→ **Problem requirements**
For this exercise, write out the whole listing below exactly, omitting its images.
◇ ◇ ◇ ◇ ◇ ◇ ◇
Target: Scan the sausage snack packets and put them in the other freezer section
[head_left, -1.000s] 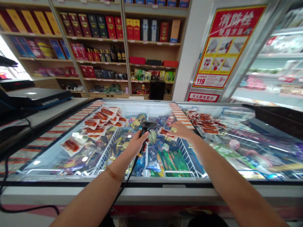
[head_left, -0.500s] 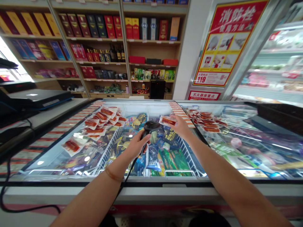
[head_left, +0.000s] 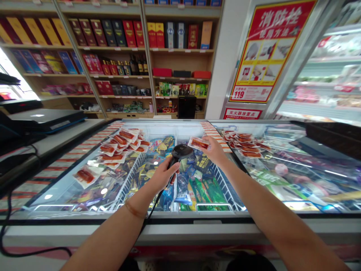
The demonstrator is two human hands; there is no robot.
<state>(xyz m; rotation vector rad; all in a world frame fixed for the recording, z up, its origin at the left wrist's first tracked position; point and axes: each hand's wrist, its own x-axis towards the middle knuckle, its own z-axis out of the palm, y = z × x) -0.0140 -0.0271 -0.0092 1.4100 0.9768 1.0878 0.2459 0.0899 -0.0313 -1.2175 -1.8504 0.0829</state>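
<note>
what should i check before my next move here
1. Black handheld scanner gripped: ok, the left hand is closed around its handle.
2. Clear plastic packet of reddish-brown food held: ok, the right hand grips one end.
3. Scanner aimed at the packet: cannot tell, its scanning window is not visible.
4. Packet's barcode facing the scanner: cannot tell, no barcode can be made out.
5. Thin black cord clear of the packet: ok, it runs down below the left hand.
</note>
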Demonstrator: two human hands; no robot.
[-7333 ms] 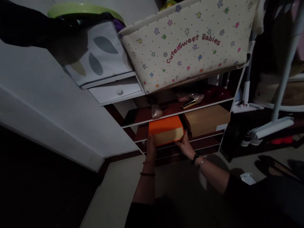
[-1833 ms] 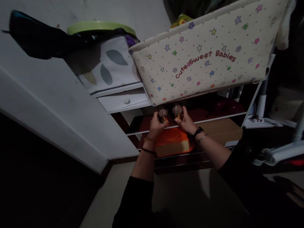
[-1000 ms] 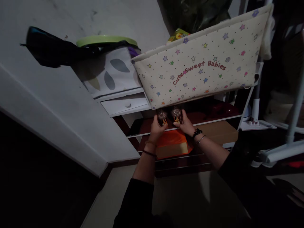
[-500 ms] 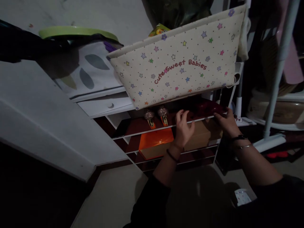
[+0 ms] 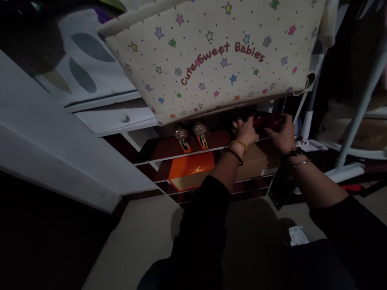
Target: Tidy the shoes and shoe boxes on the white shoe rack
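Note:
A glossy dark red shoe (image 5: 273, 121), its full outline lost in shadow, is at the right of the upper rack shelf under the hanging cloth. My right hand (image 5: 284, 135) grips its right end, thumb in front. At its left end is my left hand (image 5: 245, 131), the thumb against the red surface and the fingers curled into the dark behind. Left of my hands, a pair of shoes with glittery ornaments (image 5: 191, 135) stands on the same dark red shelf (image 5: 165, 150).
A cream star-print storage bin (image 5: 223, 60) overhangs the shelf. Below sit an orange box (image 5: 192, 167) and a brown cardboard box (image 5: 250, 163). A white drawer (image 5: 115, 117) is at left. A pale pole (image 5: 358, 108) leans at right, and a small white bin (image 5: 298, 235) stands on the floor.
My view has moved closer and tilted down. My left hand has shifted right and deeper, from open above the shelf edge to the red shoe. The shoe now sits higher between both hands.

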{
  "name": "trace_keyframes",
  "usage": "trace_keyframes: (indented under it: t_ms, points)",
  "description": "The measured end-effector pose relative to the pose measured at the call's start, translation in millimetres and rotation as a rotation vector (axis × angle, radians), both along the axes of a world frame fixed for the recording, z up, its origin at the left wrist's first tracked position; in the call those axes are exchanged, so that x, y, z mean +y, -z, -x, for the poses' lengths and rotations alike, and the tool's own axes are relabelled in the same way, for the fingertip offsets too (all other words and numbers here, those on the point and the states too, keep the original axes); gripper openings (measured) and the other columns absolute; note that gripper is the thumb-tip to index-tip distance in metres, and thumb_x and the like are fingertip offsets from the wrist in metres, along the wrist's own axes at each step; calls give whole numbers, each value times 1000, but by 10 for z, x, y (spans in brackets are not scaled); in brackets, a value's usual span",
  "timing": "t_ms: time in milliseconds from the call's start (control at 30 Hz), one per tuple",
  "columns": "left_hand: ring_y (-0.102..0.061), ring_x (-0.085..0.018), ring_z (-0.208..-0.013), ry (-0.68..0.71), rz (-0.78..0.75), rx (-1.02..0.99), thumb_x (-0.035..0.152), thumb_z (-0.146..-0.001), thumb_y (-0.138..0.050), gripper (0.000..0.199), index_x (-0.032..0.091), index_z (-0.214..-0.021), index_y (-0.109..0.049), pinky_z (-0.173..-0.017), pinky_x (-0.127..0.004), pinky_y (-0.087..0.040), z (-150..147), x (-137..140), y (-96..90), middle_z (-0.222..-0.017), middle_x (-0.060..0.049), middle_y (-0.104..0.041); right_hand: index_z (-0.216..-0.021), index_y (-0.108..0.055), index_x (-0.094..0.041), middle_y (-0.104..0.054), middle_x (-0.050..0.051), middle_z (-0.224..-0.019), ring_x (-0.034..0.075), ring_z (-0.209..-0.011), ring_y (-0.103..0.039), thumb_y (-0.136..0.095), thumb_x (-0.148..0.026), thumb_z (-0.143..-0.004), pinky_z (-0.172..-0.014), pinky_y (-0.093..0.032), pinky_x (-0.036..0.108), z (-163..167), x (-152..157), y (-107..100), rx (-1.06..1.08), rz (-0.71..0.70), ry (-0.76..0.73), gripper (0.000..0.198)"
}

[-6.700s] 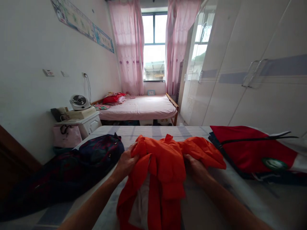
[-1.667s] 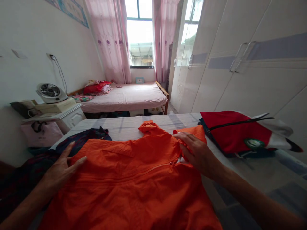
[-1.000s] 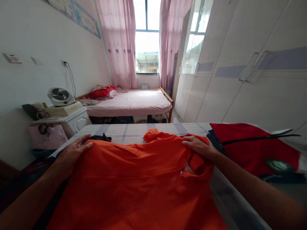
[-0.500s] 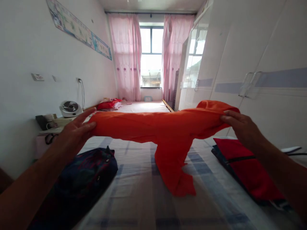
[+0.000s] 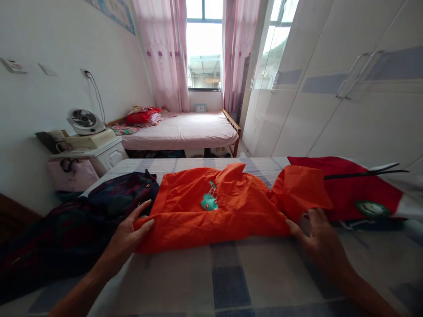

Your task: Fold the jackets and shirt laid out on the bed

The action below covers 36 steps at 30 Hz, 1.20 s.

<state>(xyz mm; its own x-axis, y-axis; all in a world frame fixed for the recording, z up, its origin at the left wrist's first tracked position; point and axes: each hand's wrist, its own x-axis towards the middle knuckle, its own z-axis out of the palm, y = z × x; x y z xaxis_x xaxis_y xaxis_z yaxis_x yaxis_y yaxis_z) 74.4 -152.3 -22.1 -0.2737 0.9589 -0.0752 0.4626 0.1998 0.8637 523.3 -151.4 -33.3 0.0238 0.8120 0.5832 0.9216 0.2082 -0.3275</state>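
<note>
An orange shirt point(image 5: 238, 211) with a green print lies partly folded across the bed, one sleeve or flap bunched at its right end. My left hand point(image 5: 127, 235) is at its left end, thumb on top of the cloth and index finger stretched out; the other fingers are hidden beneath. At the right end, my right hand point(image 5: 317, 237) has its thumb and fingers closed on the lower edge near the bunched part. Left of the shirt lies a dark checked garment point(image 5: 125, 193) with snaps. A red garment point(image 5: 350, 189) with a green round badge lies to the right.
The near bed has a blue-and-white checked sheet point(image 5: 185, 281). Behind it stands a second bed point(image 5: 191, 132) with a pink cover and wooden rail. A white fan point(image 5: 85, 121) sits on a cabinet at left. White wardrobes point(image 5: 330, 119) line the right wall.
The orange shirt has come down from mid-air onto the bed, its printed side now showing. Both hands have lowered with it. My view has tilted downward.
</note>
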Motion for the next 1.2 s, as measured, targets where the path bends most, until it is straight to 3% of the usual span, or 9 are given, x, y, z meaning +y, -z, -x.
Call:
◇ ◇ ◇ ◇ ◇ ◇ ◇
→ **Task answer**
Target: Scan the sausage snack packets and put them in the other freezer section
[head_left, -1.000s] 
[head_left, -0.500s] 
[head_left, +0.000s] 
The demonstrator is two human hands; there is no robot.
<state>(xyz m; rotation vector rad; all in a world frame fixed for the recording, z up, its origin at the left wrist's first tracked position; point and axes: each hand's wrist, its own x-axis towards the middle knuckle, its own z-axis out of the palm, y = z × x) -0.0140 -0.0271 -0.0092 1.4100 0.9768 1.0878 0.2459 0.0899 -0.0313 -1.2175 -1.8504 0.0829</state>
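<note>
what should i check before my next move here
1. Black handheld scanner gripped: ok, the left hand is closed around its handle.
2. Clear plastic packet of reddish-brown food held: ok, the right hand grips one end.
3. Scanner aimed at the packet: cannot tell, its scanning window is not visible.
4. Packet's barcode facing the scanner: cannot tell, no barcode can be made out.
5. Thin black cord clear of the packet: ok, it runs down below the left hand.
</note>
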Demonstrator: two human hands; no robot.
[-7333 ms] 
[-1833 ms] 
[-1000 ms] 
[-500 ms] 
[+0 ms] 
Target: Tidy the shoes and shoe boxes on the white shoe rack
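Note:
A glossy dark red shoe (image 5: 273, 121), its full outline lost in shadow, is at the right of the upper rack shelf under the hanging cloth. My right hand (image 5: 284, 135) grips its right end, thumb in front. At its left end is my left hand (image 5: 245, 131), the thumb against the red surface and the fingers curled into the dark behind. Left of my hands, a pair of shoes with glittery ornaments (image 5: 191, 135) stands on the same dark red shelf (image 5: 165, 150).
A cream star-print storage bin (image 5: 223, 60) overhangs the shelf. Below sit an orange box (image 5: 192, 167) and a brown cardboard box (image 5: 250, 163). A white drawer (image 5: 115, 117) is at left. A pale pole (image 5: 358, 108) leans at right, and a small white bin (image 5: 298, 235) stands on the floor.
My view has moved closer and tilted down. My left hand has shifted right and deeper, from open above the shelf edge to the red shoe. The shoe now sits higher between both hands.
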
{
  "name": "trace_keyframes",
  "usage": "trace_keyframes: (indented under it: t_ms, points)",
  "description": "The measured end-effector pose relative to the pose measured at the call's start, translation in millimetres and rotation as a rotation vector (axis × angle, radians), both along the axes of a world frame fixed for the recording, z up, its origin at the left wrist's first tracked position; in the call those axes are exchanged, so that x, y, z mean +y, -z, -x, for the poses' lengths and rotations alike, and the tool's own axes are relabelled in the same way, for the fingertip offsets too (all other words and numbers here, those on the point and the states too, keep the original axes); gripper openings (measured) and the other columns absolute; note that gripper is the thumb-tip to index-tip distance in metres, and thumb_x and the like are fingertip offsets from the wrist in metres, along the wrist's own axes at each step; calls give whole numbers, each value times 1000, but by 10 for z, x, y (spans in brackets are not scaled); in brackets, a value's usual span",
  "timing": "t_ms: time in milliseconds from the call's start (control at 30 Hz), one per tuple",
  "columns": "left_hand: ring_y (-0.102..0.061), ring_x (-0.085..0.018), ring_z (-0.208..-0.013), ry (-0.68..0.71), rz (-0.78..0.75), rx (-1.02..0.99), thumb_x (-0.035..0.152), thumb_z (-0.146..-0.001), thumb_y (-0.138..0.050), gripper (0.000..0.199), index_x (-0.032..0.091), index_z (-0.214..-0.021), index_y (-0.109..0.049), pinky_z (-0.173..-0.017), pinky_x (-0.127..0.004), pinky_y (-0.087..0.040), z (-150..147), x (-137..140), y (-96..90), middle_z (-0.222..-0.017), middle_x (-0.060..0.049), middle_y (-0.104..0.041); right_hand: index_z (-0.216..-0.021), index_y (-0.108..0.055), index_x (-0.094..0.041), middle_y (-0.104..0.054), middle_x (-0.050..0.051), middle_z (-0.224..-0.019), ring_x (-0.034..0.075), ring_z (-0.209..-0.011), ring_y (-0.103..0.039), thumb_y (-0.136..0.095), thumb_x (-0.148..0.026), thumb_z (-0.143..-0.004), pinky_z (-0.172..-0.014), pinky_y (-0.093..0.032), pinky_x (-0.036..0.108), z (-163..167), x (-152..157), y (-107..100), rx (-1.06..1.08), rz (-0.71..0.70), ry (-0.76..0.73), gripper (0.000..0.198)"
}

[-6.700s] 
[-1.667s] 
[-1.000s] 
[-0.500s] 
[+0.000s] 

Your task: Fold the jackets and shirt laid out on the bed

The action below covers 36 steps at 30 Hz, 1.20 s.

<state>(xyz mm; its own x-axis, y-axis; all in a world frame fixed for the recording, z up, its origin at the left wrist's first tracked position; point and axes: each hand's wrist, its own x-axis towards the middle knuckle, its own z-axis out of the palm, y = z × x; x y z xaxis_x xaxis_y xaxis_z yaxis_x yaxis_y yaxis_z) 74.4 -152.3 -22.1 -0.2737 0.9589 -0.0752 0.4626 0.1998 0.8637 523.3 -151.4 -33.3 0.0238 0.8120 0.5832 0.9216 0.2082 -0.3275</state>
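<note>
An orange shirt point(image 5: 238, 211) with a green print lies partly folded across the bed, one sleeve or flap bunched at its right end. My left hand point(image 5: 127, 235) is at its left end, thumb on top of the cloth and index finger stretched out; the other fingers are hidden beneath. At the right end, my right hand point(image 5: 317, 237) has its thumb and fingers closed on the lower edge near the bunched part. Left of the shirt lies a dark checked garment point(image 5: 125, 193) with snaps. A red garment point(image 5: 350, 189) with a green round badge lies to the right.
The near bed has a blue-and-white checked sheet point(image 5: 185, 281). Behind it stands a second bed point(image 5: 191, 132) with a pink cover and wooden rail. A white fan point(image 5: 85, 121) sits on a cabinet at left. White wardrobes point(image 5: 330, 119) line the right wall.
The orange shirt has come down from mid-air onto the bed, its printed side now showing. Both hands have lowered with it. My view has tilted downward.
</note>
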Motion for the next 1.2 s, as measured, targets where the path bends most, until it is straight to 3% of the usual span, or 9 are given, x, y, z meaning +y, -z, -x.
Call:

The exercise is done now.